呆然としたレックスは、アルシャードへ5つ質問があると言ってきた。


「1つ、アルと2人で話していたのは何故だ?嫌っていたはずだ。

 2つ、言葉遣いが違っていた。何度言っても貴族のマナーができなかったはずだ。

 3つ、髪型が違う。串刺しバームクーヘンヘアーではない。

 4つ、俺に抱きつかなかったし、構わなかった。

 5つ、顔が赤かった・・・

疑問がありすぎて気持ち悪い。」


アルシャードはレックスの疑問は最もだと深く頷きながらも、答えが見つからず「マリエッタも変わったのです。」とだけ伝えた。

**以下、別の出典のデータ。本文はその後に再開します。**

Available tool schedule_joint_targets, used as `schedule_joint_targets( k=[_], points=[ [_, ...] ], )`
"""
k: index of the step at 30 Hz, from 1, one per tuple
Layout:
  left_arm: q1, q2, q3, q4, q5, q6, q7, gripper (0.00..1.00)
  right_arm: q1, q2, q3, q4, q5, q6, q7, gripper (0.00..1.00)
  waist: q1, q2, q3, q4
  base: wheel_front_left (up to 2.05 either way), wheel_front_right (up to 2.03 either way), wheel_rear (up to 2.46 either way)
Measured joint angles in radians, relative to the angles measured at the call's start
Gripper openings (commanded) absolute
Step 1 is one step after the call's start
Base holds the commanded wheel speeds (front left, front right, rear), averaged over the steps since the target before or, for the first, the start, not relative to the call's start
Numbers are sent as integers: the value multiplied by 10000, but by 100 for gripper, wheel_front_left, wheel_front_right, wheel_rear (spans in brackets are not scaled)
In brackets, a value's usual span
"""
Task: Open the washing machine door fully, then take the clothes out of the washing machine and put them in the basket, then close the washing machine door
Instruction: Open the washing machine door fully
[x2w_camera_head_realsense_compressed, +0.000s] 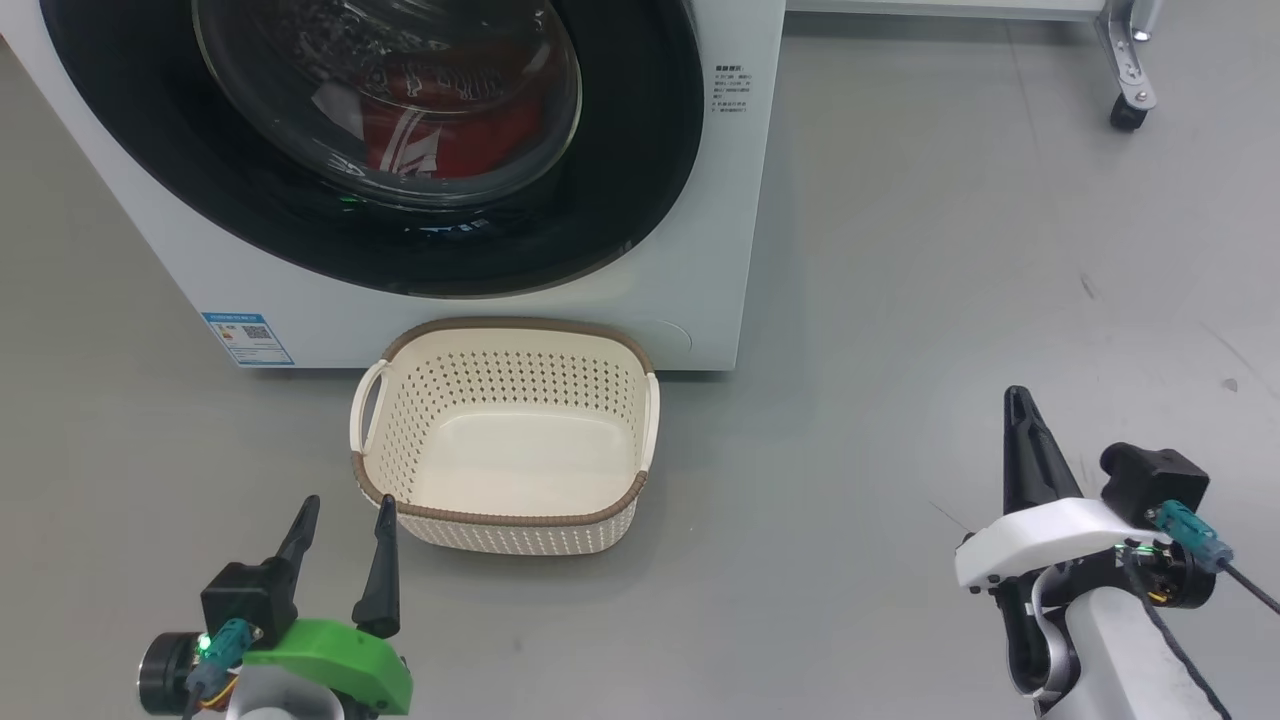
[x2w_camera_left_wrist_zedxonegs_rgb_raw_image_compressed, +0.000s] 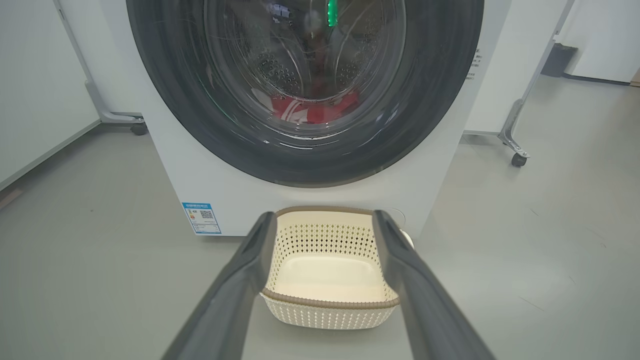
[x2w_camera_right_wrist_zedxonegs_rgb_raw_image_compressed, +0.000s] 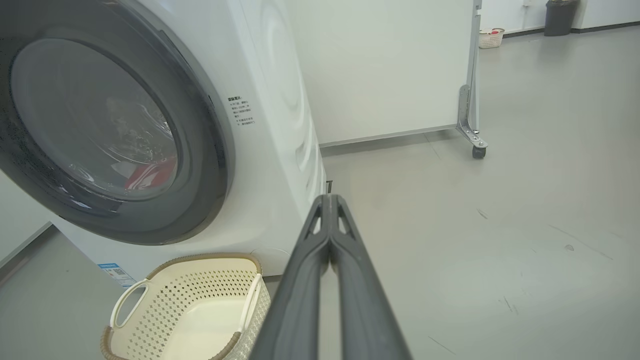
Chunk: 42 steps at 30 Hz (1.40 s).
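The washing machine door (x2w_camera_head_realsense_compressed: 640, 170) sits shut, red clothes (x2w_camera_head_realsense_compressed: 450, 140) behind its glass, ahead of both arms. The left gripper (x2w_camera_head_realsense_compressed: 348, 505), jaws spread, faces it squarely across the empty basket (x2w_camera_head_realsense_compressed: 520, 328); the right gripper (x2w_camera_head_realsense_compressed: 1018, 400), jaws clenched on nothing, stands off rightward.
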Motion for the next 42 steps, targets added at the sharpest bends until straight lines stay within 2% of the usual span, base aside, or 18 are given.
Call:
schedule_joint_targets(
  k=[4,9,14,18,28,33,42],
  points=[
    [-120,-19,-71,-8,40,-75,-2,100,-119,-4,-290,2,1536,186,0,0,0,0,165,97,0,0,0],
    [-243,-63,-190,-8,79,-81,-2,100,-371,0,-520,-67,4065,443,23,0,0,0,425,256,0,0,0],
    [-430,-96,-293,-2,84,-165,-2,100,-699,0,-844,-94,6786,552,347,0,0,0,704,463,0,0,0],
    [-637,-194,-437,-10,171,-176,-2,100,-1040,-2,-1126,-100,8061,566,696,0,0,0,939,675,0,0,0],
    [-987,-257,-625,-46,180,-251,-2,100,-2694,-27,-1499,-529,9148,640,1678,0,0,0,1656,1072,0,0,0],
    [-1316,-290,-836,-107,182,-261,-2,100,-3687,-151,-1569,-679,9208,403,2357,0,0,0,2128,1281,0,0,0],
    [-1856,-359,-1024,-196,182,-267,-2,100,-5344,-986,-1586,-943,9225,-128,3306,0,0,0,2992,1779,0,0,0]
  ],
)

レックスは、「そんな説明で納得すると思うなよ?」と(にら)みつけた。


「俺がバームクーヘンにされたことを忘れたのか?アルだって覚えているはずだ。」


「もちろん忘れていない。君の寛容(かんよう)措置(そち)にも感謝しているし、忘れるわけがない。レックスが妹を許す必要はないし、我が家は許されることを望んでいない。ただ、本当に妹は変わったんだ。それしか言えないんだよ。」


困ったようにアルシャードが説明をすると、


「いつからだ?バームクーヘンはいつから変わった?」


とレックスは聞いた。


「・・・3日前だ。」


アルシャードの回答に、レックスはかっとなった。


「ふざけるな!3日であそこまで変わるはずないだろう。俺を馬鹿にするのもいい加減にしろ。気分が悪いから今日はもう失礼する。アル、俺を馬鹿にしたこと覚えておけよ?」


アルシャードは、レックスに誠実でいたかった。


「レックス、本当のことなんだ。僕はレックスに恩を感じているから嘘をつきたくないんだ。」


「あれは別人の域だ。顔つきも違う。バームクーヘンは、演技の出来る賢い女ではなかったのだぞ。」


「レックス、公爵に無断で妹の話ができないんだ。少しだけ待っててもらえるか?必ず説明する。」


レックスは、「アルがそこまでいうなら。」とソファーにどさりと腰掛けた。


アルシャードは、急いで侯爵の元へ遣いを出した。

侍女は、急ぎ退出し侯爵の元へ向かった。